Ikea launched a buy-back program for gently used Ikea furniture that can be resold. Coca-Cola is nixing the green dye from its bottles. CNET's Lisa Eadicicco wrote about how Apple and Samsung are integrating recycling into how they make phones. By 2050, Samsung wants to use recycled resin in 100% of the plastics in its products. Last year, Apple said a fifth of the material used in its products was recycled.
Tipaldo said there's been a shift with companies starting to take on more accountability.
"Just a few years ago, companies didn't want to talk about producer responsibility," she said. Public pressure and legislative initiatives around the country have helped push some of this forward.

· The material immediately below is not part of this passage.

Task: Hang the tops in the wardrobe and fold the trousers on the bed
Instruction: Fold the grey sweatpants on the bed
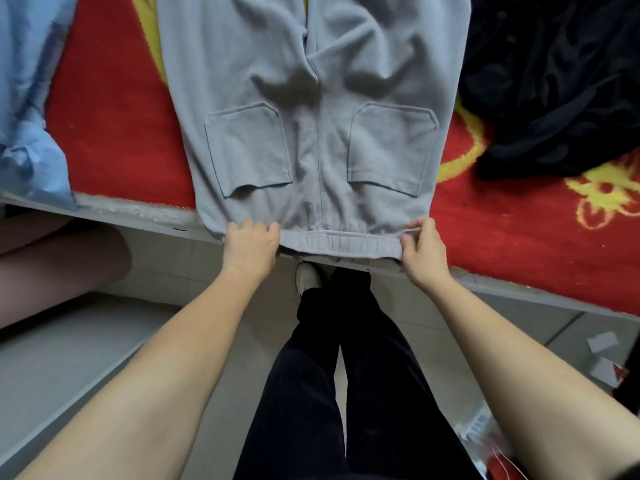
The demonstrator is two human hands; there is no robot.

Loop, founded in 2019, works with brands and manufacturers from Coca-Cola to Pantene to make refillable containers for products and supports the infrastructure to keep those containers in the, well, loop. Notpla makes food packaging out of seaweed -- including small pods called Ooha that hold liquid, like an energy drink for marathon runners or shots, that you can pop into your mouth and eat.
There's still a ways to go, but for Noble and MIT, the key is bringing together academics, companies and governments in order to actually create a circular economy.
Ellis said, "if you get to the point of recycling, recycling is probably a last resort."